Через неделю после новоселья я сказал самому себе, что самое время навестить Генриетту. Я часто вспоминал о ней с тех пор, как вернулся, но до сих пор воля моя была почти парализована чувством вины за смерть Яна. Моя вновь приобретенная рассудочность отмела эти рассуждения, и теперь я испытывал еще более сильные угрызения совести за то, что так долго пренебрегал старым другом. Я тут же позвонил, и на этот раз трубку сняла сама Генриетта.
Как только она услышала мой голос, в трубке повисла долгая пауза, как будто Генриетта до сих пор считала меня мертвым или пропавшим без вести и не надеялась вновь услышать.
– Я получил ваше письмо, – сказал я. – Я звонил из Феса, но вас не было. Кто-то другой подошел к телефону. Какая-то женщина.
– Это моя мать. Она мне передала, что кто-то звонил и не представился. Я подумала, что это, должно быть, были вы.
– Я снова в Эдинбурге. Могу я вас навестить?
Она слегка помедлила, и я было подумал, что она мне откажет. Но я ошибся. Она хотела встретиться со мной. Ей хотелось обговорить со мной какие-то вещи. Не смогу ли я прийти сегодня вечером?
Я сел на автобус, отправлявшийся в Дин-Виллидж. Генриетта, как и в старые времена, ожидала меня с чаем и кексом. Она только что вернулась из школы. На столе стояла пачка потрепанных ученических тетрадей, ожидающих проверки. На кресле, возле камина, лежала раскрытая книга избранных стихов Элиота.
Она изменилась.

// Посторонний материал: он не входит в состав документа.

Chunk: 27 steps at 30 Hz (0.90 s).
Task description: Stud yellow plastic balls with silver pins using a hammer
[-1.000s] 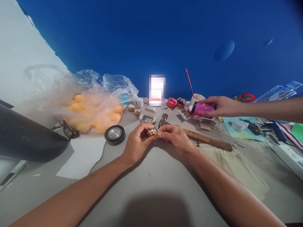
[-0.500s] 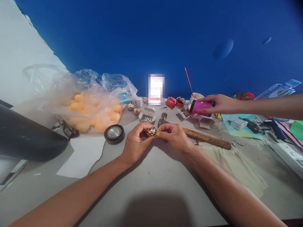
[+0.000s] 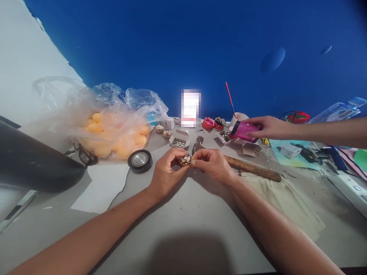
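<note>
My left hand [image 3: 164, 173] is wrapped round a small egg-like ball [image 3: 185, 159] covered in shiny gold and dark metal studs. The thumb and fingertips of my right hand [image 3: 213, 164] are pinched together against the ball's right side; whatever sits between them is too small to make out. Just beyond the ball, a small open box [image 3: 179, 141] holds many silvery bits like tack heads. Behind my right hand lies a hammer [image 3: 252, 168] with a wooden handle. A black round lid-like disc [image 3: 140, 160] with a metal centre rests left of my left hand.
Another person's hand [image 3: 265, 128] reaches in from the right, holding a pink-purple object [image 3: 245, 130] over more small boxes. Two studded balls [image 3: 163, 131], a bag of orange balls [image 3: 114, 133], a bright phone-like screen [image 3: 190, 109], a white cup [image 3: 239, 117] and a cloth bag [image 3: 283, 198] lie around.
The whole view has shifted slightly, scene items now a little further right. My hands keep the same hold on the ball. The other person's hand still holds the pink-purple object.
</note>
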Available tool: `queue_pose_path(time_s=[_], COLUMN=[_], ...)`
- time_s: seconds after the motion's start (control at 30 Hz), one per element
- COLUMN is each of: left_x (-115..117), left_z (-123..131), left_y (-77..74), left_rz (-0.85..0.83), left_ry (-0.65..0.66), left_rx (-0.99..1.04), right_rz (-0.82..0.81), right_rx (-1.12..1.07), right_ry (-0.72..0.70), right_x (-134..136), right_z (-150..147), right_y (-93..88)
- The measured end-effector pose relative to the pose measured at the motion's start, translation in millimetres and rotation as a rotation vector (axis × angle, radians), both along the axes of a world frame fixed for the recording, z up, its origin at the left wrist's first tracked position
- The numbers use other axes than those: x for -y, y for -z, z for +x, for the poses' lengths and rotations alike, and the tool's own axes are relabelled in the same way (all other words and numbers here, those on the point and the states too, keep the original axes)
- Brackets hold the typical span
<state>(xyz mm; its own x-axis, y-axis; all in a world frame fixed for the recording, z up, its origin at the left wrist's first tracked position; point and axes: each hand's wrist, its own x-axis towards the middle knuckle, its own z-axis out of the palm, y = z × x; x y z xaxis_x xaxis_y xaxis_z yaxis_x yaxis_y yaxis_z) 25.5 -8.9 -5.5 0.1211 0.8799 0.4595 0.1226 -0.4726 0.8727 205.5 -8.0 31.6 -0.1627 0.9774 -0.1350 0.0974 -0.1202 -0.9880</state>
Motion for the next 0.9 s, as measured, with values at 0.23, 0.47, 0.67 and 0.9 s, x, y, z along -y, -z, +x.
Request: queue_pose_path(time_s=[0.23, 0.47, 0.67, 0.9], left_x=[3, -2, -11, -17], left_z=[1, 0, -4, -7], left_y=[-3.6, -10.4, -9.0, -7.2], left_rz=[-0.142, -0.436, -0.602, -0.571], left_ry=[-0.006, 0.091, 0.219, 0.170], left_rx=[0.069, 0.191, 0.323, 0.351], right_rz=[0.001, 0.097, 0.263, 0.341], right_rx=[0.010, 0.171, 0.440, 1.316], right_ry=[0.010, 0.017, 0.098, -0.063], right_x=[2, 3, -8, -18], right_z=[-1, -3, 22, 44], right_y=[-0.8, -3.7, -5.7, 5.3])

Лицо ее похудело, а в волосах появились седые прядки, которых прежде не было. Более разительной была перемена в ее поведении. Былая жизнерадостность, которая так меня, бывало, радовала, потускнела. Более того, я ощутил исходившую от нее постоянную грусть. Грусть и то, что я принял за гнев, – ей не удавалось глубоко спрятать эти чувства. Она одновременно и успокаивала, и пугала меня.
– Благодарю вас за то, что пришли, – сказала она. – Я знала, что, в конце концов, вы придете.

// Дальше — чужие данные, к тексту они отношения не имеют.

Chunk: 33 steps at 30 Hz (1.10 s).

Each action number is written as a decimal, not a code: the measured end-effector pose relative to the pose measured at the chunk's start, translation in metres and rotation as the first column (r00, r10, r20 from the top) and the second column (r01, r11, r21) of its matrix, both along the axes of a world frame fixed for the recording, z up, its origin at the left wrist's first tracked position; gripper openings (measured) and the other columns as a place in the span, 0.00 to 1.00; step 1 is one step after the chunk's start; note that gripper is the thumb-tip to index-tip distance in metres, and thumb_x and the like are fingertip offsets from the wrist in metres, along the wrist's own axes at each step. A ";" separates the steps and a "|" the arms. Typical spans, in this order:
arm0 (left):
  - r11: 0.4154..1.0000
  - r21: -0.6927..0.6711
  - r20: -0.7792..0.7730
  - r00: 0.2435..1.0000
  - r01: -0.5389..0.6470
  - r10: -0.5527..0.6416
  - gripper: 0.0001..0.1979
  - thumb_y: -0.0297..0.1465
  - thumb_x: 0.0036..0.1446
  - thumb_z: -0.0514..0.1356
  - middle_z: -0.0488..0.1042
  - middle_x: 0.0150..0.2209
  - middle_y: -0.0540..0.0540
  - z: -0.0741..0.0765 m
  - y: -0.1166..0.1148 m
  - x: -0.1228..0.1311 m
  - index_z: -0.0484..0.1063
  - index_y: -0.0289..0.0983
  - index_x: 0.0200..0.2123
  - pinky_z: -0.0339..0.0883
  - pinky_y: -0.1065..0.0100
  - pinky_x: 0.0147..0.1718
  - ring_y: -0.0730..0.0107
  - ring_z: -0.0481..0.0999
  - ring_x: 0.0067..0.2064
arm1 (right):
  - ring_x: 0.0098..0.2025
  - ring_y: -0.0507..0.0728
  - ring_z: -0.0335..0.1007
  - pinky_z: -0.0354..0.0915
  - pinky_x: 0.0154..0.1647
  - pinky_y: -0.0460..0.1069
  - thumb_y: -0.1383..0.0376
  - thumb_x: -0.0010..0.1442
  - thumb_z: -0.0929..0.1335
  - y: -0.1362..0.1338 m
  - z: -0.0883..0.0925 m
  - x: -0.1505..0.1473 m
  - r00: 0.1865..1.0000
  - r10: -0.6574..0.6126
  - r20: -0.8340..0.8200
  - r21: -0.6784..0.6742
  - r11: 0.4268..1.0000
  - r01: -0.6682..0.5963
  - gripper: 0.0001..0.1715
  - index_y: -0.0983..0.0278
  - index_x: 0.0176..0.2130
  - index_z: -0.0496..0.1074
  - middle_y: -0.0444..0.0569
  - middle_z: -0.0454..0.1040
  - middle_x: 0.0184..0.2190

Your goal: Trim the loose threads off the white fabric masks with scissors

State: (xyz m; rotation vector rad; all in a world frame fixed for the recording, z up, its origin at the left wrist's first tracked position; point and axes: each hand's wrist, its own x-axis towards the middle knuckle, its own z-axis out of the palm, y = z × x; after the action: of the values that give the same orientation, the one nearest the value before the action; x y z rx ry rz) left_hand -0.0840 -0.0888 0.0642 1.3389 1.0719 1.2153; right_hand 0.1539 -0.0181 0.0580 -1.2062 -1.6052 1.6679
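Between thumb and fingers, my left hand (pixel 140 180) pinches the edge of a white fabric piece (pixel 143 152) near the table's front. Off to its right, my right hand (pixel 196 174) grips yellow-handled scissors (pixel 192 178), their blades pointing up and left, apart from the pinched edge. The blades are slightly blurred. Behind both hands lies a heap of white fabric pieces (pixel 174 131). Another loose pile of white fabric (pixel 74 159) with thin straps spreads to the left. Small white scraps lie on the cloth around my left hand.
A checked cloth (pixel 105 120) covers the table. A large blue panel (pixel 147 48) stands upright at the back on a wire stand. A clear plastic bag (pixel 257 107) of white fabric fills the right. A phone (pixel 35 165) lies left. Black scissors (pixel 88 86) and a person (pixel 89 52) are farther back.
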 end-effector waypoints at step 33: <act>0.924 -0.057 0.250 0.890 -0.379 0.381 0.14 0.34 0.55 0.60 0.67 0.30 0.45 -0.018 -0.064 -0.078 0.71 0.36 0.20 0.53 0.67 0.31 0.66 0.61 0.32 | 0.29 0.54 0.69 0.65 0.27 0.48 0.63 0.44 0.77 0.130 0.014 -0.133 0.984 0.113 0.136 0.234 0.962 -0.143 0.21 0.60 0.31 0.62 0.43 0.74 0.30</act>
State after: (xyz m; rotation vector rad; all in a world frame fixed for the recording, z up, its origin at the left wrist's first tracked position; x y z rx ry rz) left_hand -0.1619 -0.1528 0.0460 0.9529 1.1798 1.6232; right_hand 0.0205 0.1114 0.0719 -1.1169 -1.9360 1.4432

– Прошу прощения. Мне давно следовало навестить вас.
– Извиняться ни к чему. Вы сказали, что получили мое письмо?
– Да. Оно меня застало в Танжере.
– Танжер? Как экзотически это звучит. Я написала это письмо как раз перед... смертью Яна. Вас не было здесь так долго – я не нашла другого способа связаться с вами.
– Я должен был вернуться. Повидать Яна, поговорить с ним.